Which is why it’s so odd Cruz has chosen this argument. He could just be up there arguing against Obamacare. Instead he’s arguing that we need to #MakeDCListen. He’s making a broad, quasi-philosophical argument that senators should more fully reflect public opinion. But even he doesn’t believe it. Cruz’s filibuster is self-refuting.

Douthat contrasts Cruz with the rest of the “Republican Party’s populist flank”:

Ted Cruz has thus far stood out for the, shall we say, purity of his theatrics. (Some of which are ongoing on the Senate floor at the moment.) The others in that group — Rand Paul, Mike Lee, Marco Rubio — have tried to initiate real policy debates and shift the party’s stance on major issues: Rubio with immigration, Paul (and Lee) with foreign policy and civil liberties, Paul with drug policy and criminal justice, and now Lee with family policy and tax reform.

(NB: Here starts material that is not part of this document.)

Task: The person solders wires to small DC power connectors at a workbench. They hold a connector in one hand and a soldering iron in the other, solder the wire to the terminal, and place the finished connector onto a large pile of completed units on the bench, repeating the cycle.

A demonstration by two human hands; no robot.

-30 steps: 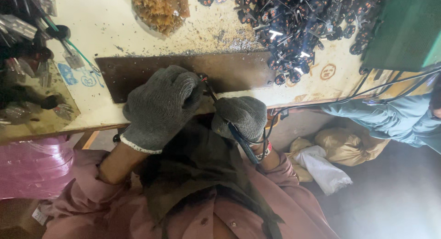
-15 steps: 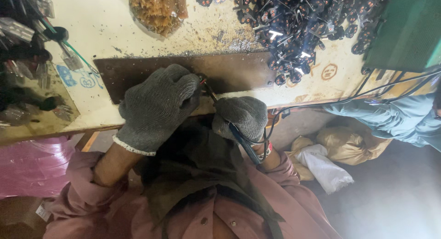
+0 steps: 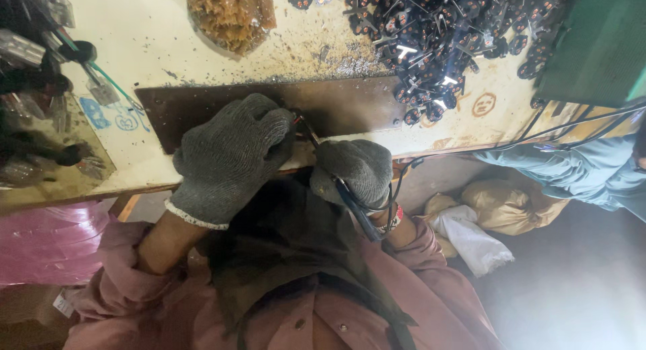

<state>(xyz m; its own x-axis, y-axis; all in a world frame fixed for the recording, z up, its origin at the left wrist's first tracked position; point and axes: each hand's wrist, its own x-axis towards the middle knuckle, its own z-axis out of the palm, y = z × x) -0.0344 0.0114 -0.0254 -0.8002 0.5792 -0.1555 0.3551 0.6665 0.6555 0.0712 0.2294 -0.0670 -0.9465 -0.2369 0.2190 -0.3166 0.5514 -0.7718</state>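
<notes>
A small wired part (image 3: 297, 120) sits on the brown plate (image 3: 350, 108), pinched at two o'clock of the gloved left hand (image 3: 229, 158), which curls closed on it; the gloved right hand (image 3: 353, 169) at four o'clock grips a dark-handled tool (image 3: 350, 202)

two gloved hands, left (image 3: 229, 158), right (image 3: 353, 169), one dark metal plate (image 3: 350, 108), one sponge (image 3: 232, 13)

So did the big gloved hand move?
No. The left hand sits over the same near edge of the dark plate as before.
</notes>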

But not Cruz: He’s defining himself as a national figure not by taking positions on questions that divide his party, but by picking issues where the party is basically united — Obamacare, gun control, taxes — and playing the maximalist while promising the moon. (Tellingly, on the specific fronts where the others have staked out some legitimately bold stances, the Texas senator has mostly tap-danced — he’s “somewhere between Rand Paul and John McCain”on foreign policy, somewhere in the middle of his party on immigration, and so on.) Paul, Rubio and now Lee are all trying to move the party, and conservatism, in a particular direction; Cruz is telling conservatives to fight harder, but otherwise to stay exactly where they are.